Work required: Return the records below exactly; pictures stay out.

Data excerpts:

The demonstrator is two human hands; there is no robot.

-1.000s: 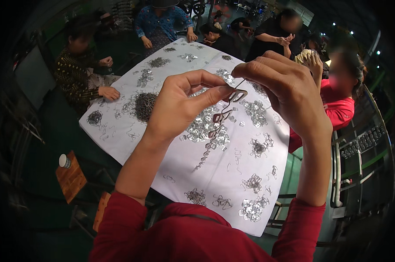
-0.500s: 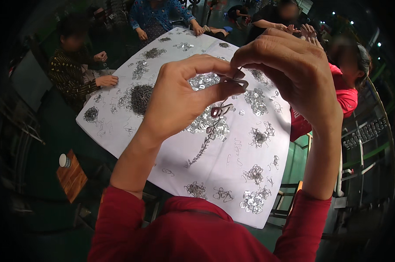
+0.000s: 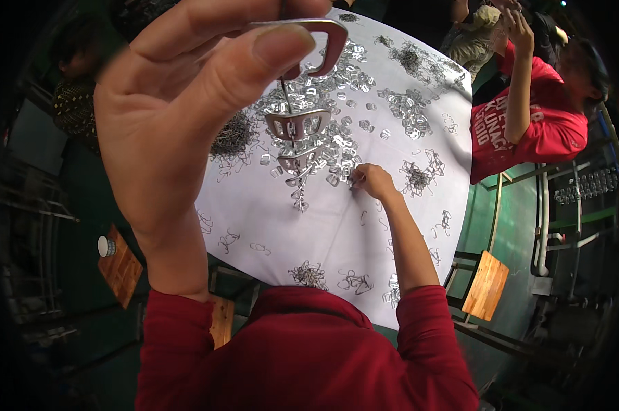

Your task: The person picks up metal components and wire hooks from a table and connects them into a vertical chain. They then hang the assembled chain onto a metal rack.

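Observation:
Close to the camera, my left hand [image 3: 186,103] is closed with thumb and finger pinching a flat metal frame-shaped buckle [image 3: 335,44]. From it hangs a chain [image 3: 297,125] of similar buckles joined by thin wire hooks, dangling above the white-covered table [image 3: 275,236]. Down on the tabletop, my right hand [image 3: 374,181] is closed, its fingertips pinched together beside the near right edge of the central pile of silver buckles [image 3: 338,147]. What lies between those fingertips is too small to make out. A few single wire hooks [image 3: 363,217] lie just below that hand.
Dark wire hooks are heaped at the left [image 3: 234,135], right [image 3: 417,179] and near edge [image 3: 308,275]. More buckles [image 3: 407,113] lie at far right. A person in a red shirt [image 3: 528,116] sits on the right. Wooden stools [image 3: 486,284] stand around, one bearing a white cup [image 3: 106,246].
My right hand has left the buckle chain and dropped to the table beside the buckle pile. My left hand has risen nearer the camera, still pinching the top buckle.

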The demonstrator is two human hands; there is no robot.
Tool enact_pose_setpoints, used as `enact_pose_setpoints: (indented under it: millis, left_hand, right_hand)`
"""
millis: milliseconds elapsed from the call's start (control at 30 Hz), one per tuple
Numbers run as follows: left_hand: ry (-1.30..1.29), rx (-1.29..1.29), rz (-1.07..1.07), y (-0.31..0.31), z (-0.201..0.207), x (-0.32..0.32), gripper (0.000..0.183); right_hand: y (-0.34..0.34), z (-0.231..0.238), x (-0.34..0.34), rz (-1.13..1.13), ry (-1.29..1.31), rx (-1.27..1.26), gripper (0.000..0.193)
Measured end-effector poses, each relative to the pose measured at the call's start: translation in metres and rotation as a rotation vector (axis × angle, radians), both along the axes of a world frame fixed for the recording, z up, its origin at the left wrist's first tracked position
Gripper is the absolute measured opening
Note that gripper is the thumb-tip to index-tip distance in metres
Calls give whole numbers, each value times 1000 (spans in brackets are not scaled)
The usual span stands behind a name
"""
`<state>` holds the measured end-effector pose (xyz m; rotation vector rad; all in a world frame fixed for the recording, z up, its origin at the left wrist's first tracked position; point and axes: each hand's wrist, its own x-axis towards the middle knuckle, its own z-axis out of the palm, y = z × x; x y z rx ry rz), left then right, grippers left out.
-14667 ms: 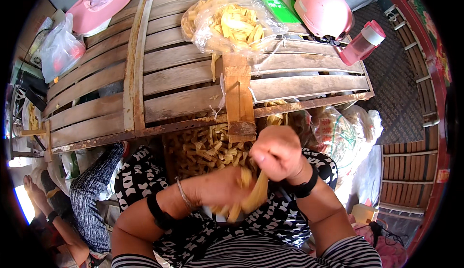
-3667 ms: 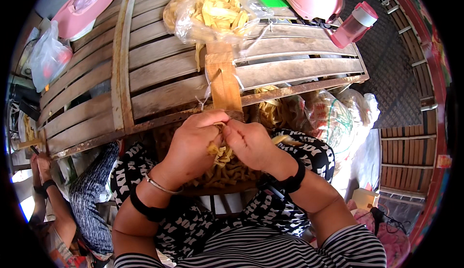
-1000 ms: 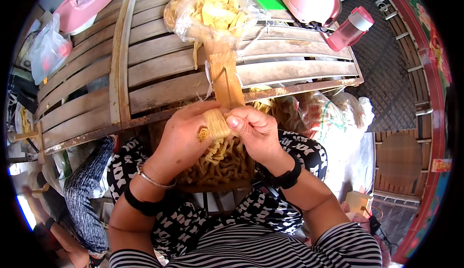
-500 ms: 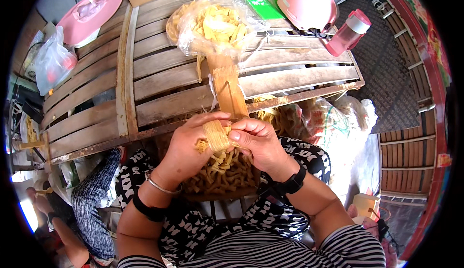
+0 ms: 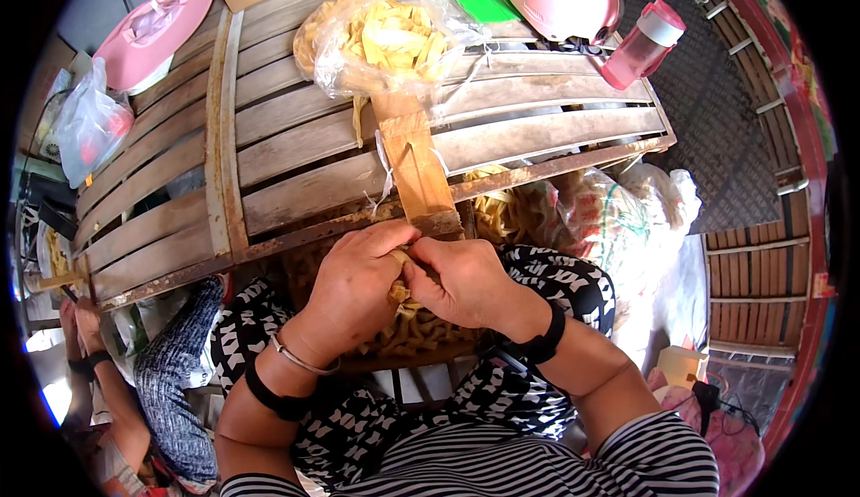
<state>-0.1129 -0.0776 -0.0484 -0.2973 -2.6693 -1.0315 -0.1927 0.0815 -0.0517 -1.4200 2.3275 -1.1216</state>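
My left hand [image 5: 356,273] and my right hand [image 5: 470,282] are together over my lap, fingers closed around a pale yellow strip [image 5: 400,293]. Only a bit of the strip shows between them; the fingers hide the rest. Below them lies a heap of yellow knotted pieces [image 5: 419,334], partly covered by my hands. Just beyond my fingertips a wooden board [image 5: 417,170] sticks out over the table's near edge, with white string tied about it. At the board's far end sits a clear plastic bag [image 5: 333,58] filled with flat yellow strips [image 5: 399,35].
The slatted table [image 5: 296,125] has a rusty metal edge. On it are a pink helmet [image 5: 564,0], a pink bottle [image 5: 643,44], a pink hat [image 5: 157,35] and a white plastic bag [image 5: 92,125]. Full sacks [image 5: 600,224] stand at right. Another person's arms [image 5: 112,389] show at lower left.
The wide wrapped yellow strip seen on my left fingers is now mostly hidden. My hands have closed in over it, and my right hand has turned knuckles up.
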Motion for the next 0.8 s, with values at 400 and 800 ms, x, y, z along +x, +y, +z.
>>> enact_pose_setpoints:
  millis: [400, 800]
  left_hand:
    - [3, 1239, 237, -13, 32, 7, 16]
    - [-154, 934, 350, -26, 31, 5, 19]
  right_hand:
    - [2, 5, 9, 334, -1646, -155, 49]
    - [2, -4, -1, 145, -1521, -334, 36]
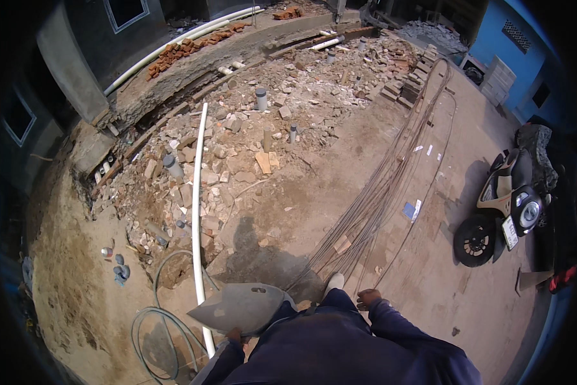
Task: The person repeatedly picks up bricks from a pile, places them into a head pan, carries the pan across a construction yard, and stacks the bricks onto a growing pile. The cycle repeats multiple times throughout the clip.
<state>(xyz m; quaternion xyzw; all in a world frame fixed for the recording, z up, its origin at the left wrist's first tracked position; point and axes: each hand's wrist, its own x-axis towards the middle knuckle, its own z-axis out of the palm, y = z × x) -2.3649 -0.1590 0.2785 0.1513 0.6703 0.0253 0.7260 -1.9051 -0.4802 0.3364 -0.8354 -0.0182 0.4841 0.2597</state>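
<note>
A broad grey panel with a pointed left end and a small slot (pixel 234 305) is held at the lower centre of the frame, its lower edge apparently clamped in the left hand (pixel 235 335). Much of that grip is hidden by the panel; from its position, it appears to be kept close to the body so that its breadth is steadied. To the right, near the bottom of the frame, the right hand (pixel 369 299) is seen loosely curled, beside rod ends; whether anything is held in it cannot be told.

Beneath the panel, a long white plastic pipe (pixel 197 192) is passed by, with a coiled grey-green hose (pixel 148 310) laid at lower left, presumably looped against tangling. Long thin rust-brown metal rods (pixel 359 228) are stretched toward the upper right, likely laid lengthwise so they are kept straight. Broken brick and concrete rubble (pixel 243 176) is spread across the upper centre; a black-and-beige motor scooter (pixel 507 192) is parked at far right, well apart from it.
</note>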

Reply:
The demonstrator is two human hands; there is no robot.

-1.000s: 
-0.500s: 
+0.000s: 

Your task: The person picks up metal components and wire hooks from a table and connects them into a vertical chain. They then hang the assembled chain onto a metal rack.

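Observation:
Close to the camera, my left hand [image 3: 186,103] is closed with thumb and finger pinching a flat metal frame-shaped buckle [image 3: 335,44]. From it hangs a chain [image 3: 297,125] of similar buckles joined by thin wire hooks, dangling above the white-covered table [image 3: 275,236]. Down on the tabletop, my right hand [image 3: 374,181] is closed, its fingertips pinched together beside the near right edge of the central pile of silver buckles [image 3: 338,147]. What lies between those fingertips is too small to make out. A few single wire hooks [image 3: 363,217] lie just below that hand.
Dark wire hooks are heaped at the left [image 3: 234,135], right [image 3: 417,179] and near edge [image 3: 308,275]. More buckles [image 3: 407,113] lie at far right. A person in a red shirt [image 3: 528,116] sits on the right. Wooden stools [image 3: 486,284] stand around, one bearing a white cup [image 3: 106,246].
My right hand has left the buckle chain and dropped to the table beside the buckle pile. My left hand has risen nearer the camera, still pinching the top buckle.
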
The demonstrator is two human hands; there is no robot.
Tool enact_pose_setpoints, used as `enact_pose_setpoints: (indented under it: millis, left_hand, right_hand)`
"""
millis: milliseconds elapsed from the call's start (control at 30 Hz), one per tuple
Numbers run as follows: left_hand: ry (-1.30..1.29), rx (-1.29..1.29), rz (-1.07..1.07), y (-0.31..0.31), z (-0.201..0.207), x (-0.32..0.32), gripper (0.000..0.183); right_hand: y (-0.34..0.34), z (-0.231..0.238), x (-0.34..0.34), rz (-1.13..1.13), ry (-1.29..1.31), rx (-1.27..1.26), gripper (0.000..0.193)
Measured end-effector poses, each relative to the pose measured at the call's start: translation in metres and rotation as a rotation vector (axis × angle, radians), both along the axes of a world frame fixed for the recording, z up, its origin at the left wrist's first tracked position
Gripper is the absolute measured opening
Note that gripper is the thumb-tip to index-tip distance in metres
Calls give whole numbers, each value times 1000 (spans in brackets are not scaled)
The usual span stands behind a name
"""
`<state>` holds the measured end-effector pose (xyz m; rotation vector rad; all in a world frame fixed for the recording, z up, its origin at the left wrist's first tracked position; point and axes: each hand's wrist, its own x-axis towards the middle knuckle, its own z-axis out of the palm, y = z × x; x y z rx ry rz), left then right, grippers left out.
-14667 ms: 
-3667 ms: 
-1000 ms: 
-500 ms: 
+0 ms: 
<state>-0.1129 -0.0776 -0.0484 -0.2973 -2.6693 -1.0315 -0.1927 0.0815 -0.0517 -1.4200 2.3275 -1.1216</state>
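My left hand [image 5: 356,273] and my right hand [image 5: 470,282] are together over my lap, fingers closed around a pale yellow strip [image 5: 400,293]. Only a bit of the strip shows between them; the fingers hide the rest. Below them lies a heap of yellow knotted pieces [image 5: 419,334], partly covered by my hands. Just beyond my fingertips a wooden board [image 5: 417,170] sticks out over the table's near edge, with white string tied about it. At the board's far end sits a clear plastic bag [image 5: 333,58] filled with flat yellow strips [image 5: 399,35].
The slatted table [image 5: 296,125] has a rusty metal edge. On it are a pink helmet [image 5: 564,0], a pink bottle [image 5: 643,44], a pink hat [image 5: 157,35] and a white plastic bag [image 5: 92,125]. Full sacks [image 5: 600,224] stand at right. Another person's arms [image 5: 112,389] show at lower left.
The wide wrapped yellow strip seen on my left fingers is now mostly hidden. My hands have closed in over it, and my right hand has turned knuckles up.
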Motion for the next 0.8 s, with values at 400 and 800 ms, x, y, z along +x, +y, +z.
>>> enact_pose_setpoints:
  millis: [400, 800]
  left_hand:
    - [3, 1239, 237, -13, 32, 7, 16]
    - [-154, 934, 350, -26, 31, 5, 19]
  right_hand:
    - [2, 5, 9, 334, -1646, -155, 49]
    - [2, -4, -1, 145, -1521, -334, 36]
Task: The person repeatedly picks up bricks from a pile, places them into a head pan, carries the pan across a construction yard, and stacks the bricks onto a growing pile. The cycle repeats multiple times throughout the clip.
<state>(xyz m; quaternion xyzw; all in a world frame fixed for the recording, z up, its origin at the left wrist's first tracked position; point and axes: each hand's wrist, its own x-axis towards the middle knuckle, its own z-axis out of the palm, y = z × x) -2.3649 -0.1590 0.2785 0.1513 0.6703 0.0253 0.7260 -1.9051 -0.4802 0.3364 -0.8354 -0.0182 0.4841 0.2597</state>
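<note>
A broad grey panel with a pointed left end and a small slot (pixel 234 305) is held at the lower centre of the frame, its lower edge apparently clamped in the left hand (pixel 235 335). Much of that grip is hidden by the panel; from its position, it appears to be kept close to the body so that its breadth is steadied. To the right, near the bottom of the frame, the right hand (pixel 369 299) is seen loosely curled, beside rod ends; whether anything is held in it cannot be told.

Beneath the panel, a long white plastic pipe (pixel 197 192) is passed by, with a coiled grey-green hose (pixel 148 310) laid at lower left, presumably looped against tangling. Long thin rust-brown metal rods (pixel 359 228) are stretched toward the upper right, likely laid lengthwise so they are kept straight. Broken brick and concrete rubble (pixel 243 176) is spread across the upper centre; a black-and-beige motor scooter (pixel 507 192) is parked at far right, well apart from it.
</note>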

This output has been written out in full.